We need to figure this out, and soon
Corporate profits are at an all-time high, partly because employee wages, as a percent of the economy are at an all-time low. Here’s a graph showing wages as a percentage of the economy from the end of WWII to 2012.*
You don’t need to be a Wharton MBA to understand that graph. Our current system has created a country of a few million overlords and 300+ million serfs.
This is not what has made America a great nation. It is also not what most of us believe America represents.
This is not about politics. This is about economics.
We hear a lot about government debt, but not so much about corporate debt, and personal debt, and the latter two loom just as large as the former. Families have begun tackling their personal debt, and it’s time corporations did the same.
One of the reasons I argue for the break-up of the consolidated radio groups is their debt is so large that they know it cannot be repaid. And so even though their radio stations still throw off excellent free cash flow, it’s not enough to service debt on over-leveraged loans. So, executive management keeps firing lower level employees in order to protect their huge salaries and perks. They are not producing productive capital.
Most U.S corporations need to operate with less debt.
And, they need to hire and pay their employees more so those employees can afford to buy the products they produce. That provides stimulus throughout the economy, but it also provides a measure of dignity and hope of a better future that has been largely absent for the working class for the past 20 years.
It’s absolutely vital that we turn that graph above in the opposite direction, and soon, if we hope to make America’s economy broadly stronger in the coming decades.
Yes, that means corporate profit margins will drop.

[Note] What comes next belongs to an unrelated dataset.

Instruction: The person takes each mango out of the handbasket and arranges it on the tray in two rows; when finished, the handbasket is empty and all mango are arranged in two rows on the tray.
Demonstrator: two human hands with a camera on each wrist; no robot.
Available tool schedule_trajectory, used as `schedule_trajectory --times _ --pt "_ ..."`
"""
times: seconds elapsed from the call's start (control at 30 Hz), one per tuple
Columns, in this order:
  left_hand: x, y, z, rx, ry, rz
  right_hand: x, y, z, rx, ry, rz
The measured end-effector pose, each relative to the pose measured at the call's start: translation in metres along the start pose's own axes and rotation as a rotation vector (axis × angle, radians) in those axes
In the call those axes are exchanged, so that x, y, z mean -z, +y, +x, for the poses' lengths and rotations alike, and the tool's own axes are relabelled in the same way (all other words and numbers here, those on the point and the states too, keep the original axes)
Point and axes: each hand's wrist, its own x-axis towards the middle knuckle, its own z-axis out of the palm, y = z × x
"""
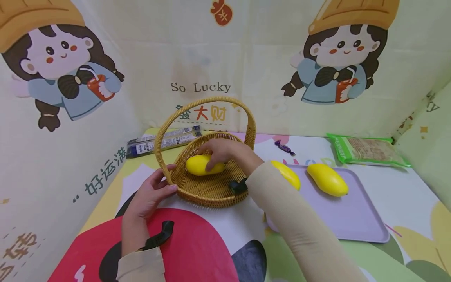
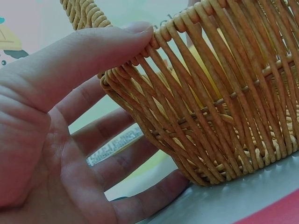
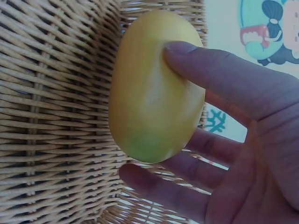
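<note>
A yellow mango (image 1: 197,165) is inside a wicker basket (image 1: 211,201) with a tall arched handle. My right hand (image 1: 225,152) reaches in and grips it; in the right wrist view the thumb presses the near side of the mango (image 3: 149,93), whose lower end is greenish. At the basket's left side, my left hand (image 1: 148,196) holds the rim by the handle's foot. The left wrist view shows the thumb over the rim of the basket (image 2: 219,93) and the fingers spread along its outer wall.
On the right, a lilac tray (image 1: 356,219) bears two yellow mangoes (image 1: 327,180), one partly behind the right sleeve. A purple wrapped candy (image 1: 284,148) and a green-edged package (image 1: 366,150) lie farther back. Long dark-ended packets (image 1: 163,141) lie behind the basket's left side.
</note>
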Motion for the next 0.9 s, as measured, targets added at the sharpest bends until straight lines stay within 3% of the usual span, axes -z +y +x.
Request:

They can afford to fall quite a long way and still be above average, because as you see in this graph, corporate profits are at an all-time high, even while revenue produced by corporate taxes to federal and state governments is at an all-time low…
And, this is our country we’re talking about. If corporations really are people, it’s time for them to start acting like people, like citizens, and sharing a little bit. Because our infrastructure needs repair, more and more “middle class” workers can’t earn enough at their jobs to afford food without assistance — and that’s just not right.
The most successful radio stations I know pay their employees well, more than the average in their markets. They do so first to keep them, and to show them they value their talent. They also show the market that their company is the pinnacle, unlike the consolidated groups, and that has value too.
Until every American business begins to value the actual work of its workers, and proves it by paying them a wage that allows them to live a life of dignity and hope, I think our country is going to struggle, economically and morally.
Henry Ford, who paid his assembly line workers three times the going rate when he opened his first plant, said he did so because he wanted them to be able to buy the cars they produced. It made him a very wealthy man. And it helped create a new Middle Class of Americans.
Surely, we can find some leaders in today’s corporate America with the same insight.